L'HONNEUR PERDU DE MEDIAPART

Tombé dans la fosse à purin ! En publiant ce papier "révélant" entre les lignes et de façon perverse une "relation extraprofessionnelle" entre Jean-Luc Mélenchon et Sofia Chikirou, Mediapart a basculé dans le marigot de la presse trash, soi-disant -dixit son chef omnipotent E.P- au nom de l'intérêt général, du droit d'informer et à être informé, l'un des piliers de la démocratie républicaine.

En d'autres termes et du point de vue éthique et déontologique de la profession de journaliste, savoir qui baise qui,où, quand, comment et pourquoi (histoire d'observer la règle intangible des 5 W, armature d'un article de presse), serait de nature à débusquer la vérité de tel ou tel évènement qui défraye la chronique et fait pousser des cris d'orfraie et se lever des tsunamis de "moraline" (la morale bien-pensante ainsi signifiée par Nietzsche) chez celles et ceux qui se pavanent dans les travées du pouvoir ou devant les micros et caméras.

C'est bien de donner des leçons de morale journalistique -par trop systématiquement et outrageusement bafouée, dans la presse écrite et  avant tout dans le PAF-, encore faut-il se les appliquer à soi-même camarade E.P.

Tu as donc validé pour publication ce papier de F.A qui transgresse gravement les plus élémentaires règles de la profession, en poussant la porte de la chambre à coucher, au nom de je ne sais quelle investigation qui ne manquera pas d'être exploitée par tes pires ennemis et ceux de ton journal en ligne dont je suis un abonné de la première heure.

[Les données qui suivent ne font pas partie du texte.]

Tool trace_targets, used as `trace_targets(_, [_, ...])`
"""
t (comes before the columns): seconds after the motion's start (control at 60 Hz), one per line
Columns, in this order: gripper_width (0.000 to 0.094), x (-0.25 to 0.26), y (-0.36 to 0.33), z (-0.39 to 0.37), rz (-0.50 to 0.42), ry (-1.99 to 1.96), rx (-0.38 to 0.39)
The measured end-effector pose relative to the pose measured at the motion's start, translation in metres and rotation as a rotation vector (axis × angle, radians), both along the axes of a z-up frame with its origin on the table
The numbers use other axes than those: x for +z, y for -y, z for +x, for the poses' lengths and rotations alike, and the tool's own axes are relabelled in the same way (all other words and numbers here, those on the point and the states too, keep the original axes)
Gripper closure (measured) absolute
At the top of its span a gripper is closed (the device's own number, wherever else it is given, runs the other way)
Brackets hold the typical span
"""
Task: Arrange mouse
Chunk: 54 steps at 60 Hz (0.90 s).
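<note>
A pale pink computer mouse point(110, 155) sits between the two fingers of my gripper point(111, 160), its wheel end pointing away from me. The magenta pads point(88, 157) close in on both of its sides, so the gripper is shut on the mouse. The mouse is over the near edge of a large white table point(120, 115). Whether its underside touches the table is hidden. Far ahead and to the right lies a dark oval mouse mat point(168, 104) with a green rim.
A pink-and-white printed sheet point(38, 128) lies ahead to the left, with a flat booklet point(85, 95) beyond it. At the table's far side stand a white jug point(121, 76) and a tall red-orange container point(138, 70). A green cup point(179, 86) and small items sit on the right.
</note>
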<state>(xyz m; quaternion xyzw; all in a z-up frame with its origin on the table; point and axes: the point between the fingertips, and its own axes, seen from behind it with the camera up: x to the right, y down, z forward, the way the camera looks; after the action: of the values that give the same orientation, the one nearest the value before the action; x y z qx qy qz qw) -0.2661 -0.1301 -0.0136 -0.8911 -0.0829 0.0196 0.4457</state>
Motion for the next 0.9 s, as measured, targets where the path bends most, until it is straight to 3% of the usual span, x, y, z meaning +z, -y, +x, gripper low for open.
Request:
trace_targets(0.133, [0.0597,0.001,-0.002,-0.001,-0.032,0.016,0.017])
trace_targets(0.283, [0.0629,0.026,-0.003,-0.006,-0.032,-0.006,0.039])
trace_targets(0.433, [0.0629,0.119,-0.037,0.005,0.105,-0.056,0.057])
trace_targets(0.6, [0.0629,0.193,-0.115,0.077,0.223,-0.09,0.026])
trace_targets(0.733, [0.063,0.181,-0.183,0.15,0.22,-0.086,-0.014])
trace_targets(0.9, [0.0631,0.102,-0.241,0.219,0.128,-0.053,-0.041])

Plus de quarante années au service de l'AFP et précisément de "l'intérêt général" (carte professionnelle N°37756), m'autorisent à dire ici mon sentiment professionnel, humain et citoyen républicain, devant la grave dérive que constitue ce papier en-dessous de la ceinture.

F.A n'a pas trouvé cette supposée "relation extraprofessionnelle" entre JLM et SC tout seul, nonobstant son talent d'enquêteur illustré dans bien d'autres affaires que Mediapart -c'est sa marque de fabrique- a eu l'honneur et le courage de porter à la connaissance du public.

Qui d'autre en effet qu'un flic ou un magistrats, animé par d'autres desseins inavouables, a pu constater à 7H du matin la présence Madame C. au domicile de Monsieur M. à l'arrivée de la cavalerie, et transmettre ce pitoyable "scoop"  au rédacteur de Mediapart ?

Cette faute dont tu t'es rendu coupable, camarade E.P, en l'habillant de ta morale professionnelle et républicaine, est absolument inacceptable.

Il n'est pas difficile d'imaginer que l'étape suivante sera de "révéler" qu'il y a eu surfacturation de telle ou telle prestation de la boîte de com Mediascop pour la campagne présidentielle de Mélenchon et que le produit de cette surfacturation n'est pas allé dans la poche collective de la France Insoumise, mais dans celles privées du couple JLM/SC.

Prenez garde camarades, confrères et consoeurs de Mediapart, de ne pas participer à votre insu à je ne sais quel règlement de compte groupusculaire d'un autre âge entre deux obédiences trotskystes, la LCR où officiait E.P, votre très saint patron et l'OCI ou PCI où militait JLM.

Les haines et les rancunes sont peut-être tenaces, mais n'ont droit de citer dans cette picrocholinesque "affaire" qui nous occupe et nous préoccupe.

Ressaisissez-vous ou dessaisissez-vous.